File: 060996F - From documents transmitted: 08/10/2007
REVERSE and REMAND and Opinion Filed August 10, 2007

In The
Court of Appeals
Fifth District of Texas at Dallas
No. 05-06-00996-CV
On Appeal from the County Court No. 2
Dallas County, Texas
Trial Court Cause No. 06-01885-B
Before Justices Wright, Richter, and Lang
Opinion By Justice Wright
        Affiiated Computer Services, Inc. appeals the no-answer default judgment rendered against ACS in a lawsuit filed by Katherine Weeks. In three issues, ASC contends the trial court lacked jurisdiction because it was not properly served, or in the alternative, the default judgment should be set aside under Craddock v. Sunshine Bus Lines, Inc., 134 Tex. 388, 133 S.W.2d 124 (1939). We sustain ACS's first issue and reverse the trial court's judgment.

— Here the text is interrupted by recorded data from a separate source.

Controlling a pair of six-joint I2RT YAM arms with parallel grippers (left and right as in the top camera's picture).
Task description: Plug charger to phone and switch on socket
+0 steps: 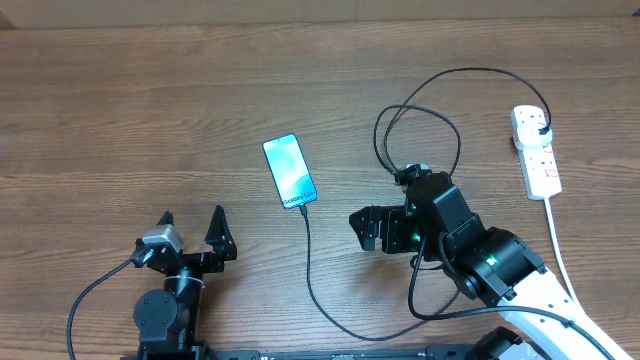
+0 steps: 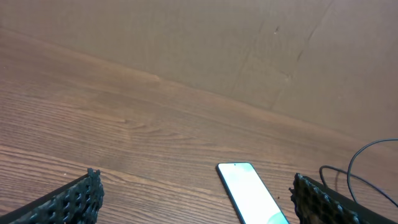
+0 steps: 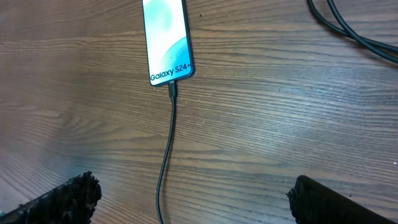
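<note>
both grippers wide and empty; charger seated in phone

the left gripper (image 1: pixel 192 222) sits at the near left of the table (image 1: pixel 120 100), its fingers (image 2: pixel 71 199) spread wide, holding and touching nothing. in its wrist view only the two ribbed tips show, at the lower corners. the right gripper (image 1: pixel 360 230) stands just right of the phone (image 1: pixel 290 171), its jaws equally wide and empty, both fingers clear of the cable. the phone lies flat near the table's middle, screen up and lit blue-teal, with "galaxy s24+" along its near short edge. the charger (image 1: pixel 308 270), a thin black cable, is seated in that edge by its connector tip (image 3: pixel 172 91). it runs toward the near edge, bends right, and loops up to a small black plug (image 1: pixel 541 129) in the socket (image 1: pixel 540 165), a white strip at the far right. the socket's thick white cord (image 1: pixel 560 250) trails toward the near edge. part of the cable is hidden beneath the right arm. the phone's near end is cut off in the left wrist view. the socket's switch position is too small to make out.
</note>
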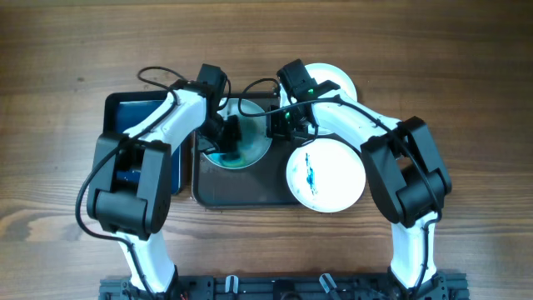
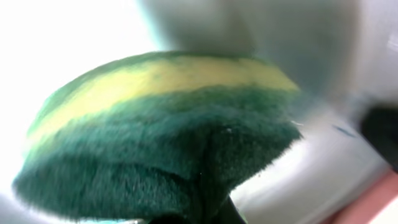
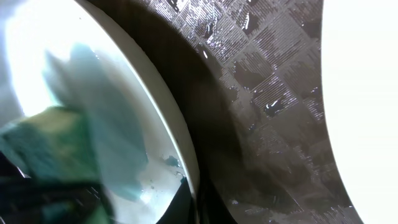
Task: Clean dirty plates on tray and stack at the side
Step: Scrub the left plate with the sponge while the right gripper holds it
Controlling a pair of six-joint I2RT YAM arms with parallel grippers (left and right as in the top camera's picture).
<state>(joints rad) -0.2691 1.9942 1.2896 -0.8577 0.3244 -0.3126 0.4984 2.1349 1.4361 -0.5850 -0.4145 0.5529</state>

        While Weeks was working for ACS, she slipped and fell in the breakroom. She later sued ACS for negligence. Weeks served ACS a copy of the citation by delivering it to Shirley Dillon, at CT Corporation System, the agent on file with the Texas Secretary of State. ACS did not answer and, after a hearing to prove damages, the trial court entered a default judgment for $1,200,000.         After receiving a copy of the default judgment, ACS filed a motion to set it aside. ACS alleged, among other things, the default should be set aside because it was never served on ACS. According to ACS, Weeks effected service on an inactive ACS entity, one which ceased existence in 1994, ten years before Weeks's injury. ACS explained that a series of mergers resulted in an ACS entity which was terminated in 1994 and an active ACS which continues to do business in Texas. CT Corporation System is listed as the registered agent for the “terminated” ACS, while Corporation Service Company is the registered agent for the “active” ACS. ACS explained that both listings are contained in the State's records, with the status respectively showing “terminated” or “active.” ACS additionally alleged in its motion that, after serving the petition on CT Corporation, CT Corporation sent Weeks a letter informing her that it had searched its records and the State's records, and “determined that CT Corporation System is not the registered agent for an entity by the name of Affiliated Computer Services, Inc. . . . Accordingly, we are returning the documents received from you.” ACS supported its motion with, among other evidence, printouts from the Texas Secretary of State's website, the termination filing for ACS, the filing certificate for a new entity also named ACS, the Change of Registered Agent filing, and an affidavit from Beatrice Casarez, a service process manager for CT Corporation System.
        Weeks responded to ACS's motion to set aside the default judgment arguing that ACS chose to maintain “two identical registrations for foreign corporations with identical names of Affiliated Computer Services, Inc.” and she served one of those agents. After a hearing, the trial court denied ACS's motion to set aside the default judgment. This appeal followed.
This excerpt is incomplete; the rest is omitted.